GIVEN MATERIAL Block Start

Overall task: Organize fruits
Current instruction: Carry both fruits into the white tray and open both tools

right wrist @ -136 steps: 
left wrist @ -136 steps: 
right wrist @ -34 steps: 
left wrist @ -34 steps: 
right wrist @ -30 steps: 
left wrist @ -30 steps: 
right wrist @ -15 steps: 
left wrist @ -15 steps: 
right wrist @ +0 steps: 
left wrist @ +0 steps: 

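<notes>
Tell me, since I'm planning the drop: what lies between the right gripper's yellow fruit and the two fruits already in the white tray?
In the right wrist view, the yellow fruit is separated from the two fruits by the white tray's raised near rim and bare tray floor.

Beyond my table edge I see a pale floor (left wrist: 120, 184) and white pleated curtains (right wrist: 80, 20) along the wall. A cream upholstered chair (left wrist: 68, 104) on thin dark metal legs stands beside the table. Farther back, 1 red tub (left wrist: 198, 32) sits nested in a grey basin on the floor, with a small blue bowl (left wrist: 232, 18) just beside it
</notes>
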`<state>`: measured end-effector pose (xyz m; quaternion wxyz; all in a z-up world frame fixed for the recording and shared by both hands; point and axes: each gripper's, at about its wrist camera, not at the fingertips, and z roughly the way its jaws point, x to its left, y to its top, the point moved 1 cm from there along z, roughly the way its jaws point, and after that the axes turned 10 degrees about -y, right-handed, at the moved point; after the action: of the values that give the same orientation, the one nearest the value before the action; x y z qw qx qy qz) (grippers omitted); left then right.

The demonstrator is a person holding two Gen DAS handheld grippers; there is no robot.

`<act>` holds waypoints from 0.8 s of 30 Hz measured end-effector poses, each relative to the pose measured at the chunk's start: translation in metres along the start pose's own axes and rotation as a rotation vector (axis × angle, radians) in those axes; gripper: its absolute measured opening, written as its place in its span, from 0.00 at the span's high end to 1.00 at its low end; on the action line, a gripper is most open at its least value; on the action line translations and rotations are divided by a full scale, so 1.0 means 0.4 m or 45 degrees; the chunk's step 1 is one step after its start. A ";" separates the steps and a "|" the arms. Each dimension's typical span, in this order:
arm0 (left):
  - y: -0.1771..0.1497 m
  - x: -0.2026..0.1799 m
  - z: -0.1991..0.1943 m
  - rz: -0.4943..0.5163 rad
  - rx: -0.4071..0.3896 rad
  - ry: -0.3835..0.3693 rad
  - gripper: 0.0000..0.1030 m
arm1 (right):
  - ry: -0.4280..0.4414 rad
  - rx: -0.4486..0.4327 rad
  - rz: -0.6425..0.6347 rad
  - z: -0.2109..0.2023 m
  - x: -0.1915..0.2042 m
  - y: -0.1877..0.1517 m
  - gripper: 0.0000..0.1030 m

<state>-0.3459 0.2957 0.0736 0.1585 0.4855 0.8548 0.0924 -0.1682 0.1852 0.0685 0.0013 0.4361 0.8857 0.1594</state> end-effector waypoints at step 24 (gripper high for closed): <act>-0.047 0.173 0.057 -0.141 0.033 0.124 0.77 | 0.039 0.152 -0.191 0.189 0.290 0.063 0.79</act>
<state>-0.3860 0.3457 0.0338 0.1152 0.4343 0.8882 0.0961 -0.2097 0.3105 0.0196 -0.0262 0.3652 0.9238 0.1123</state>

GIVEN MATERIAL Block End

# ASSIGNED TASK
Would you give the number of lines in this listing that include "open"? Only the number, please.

# EXPECTED OUTPUT
2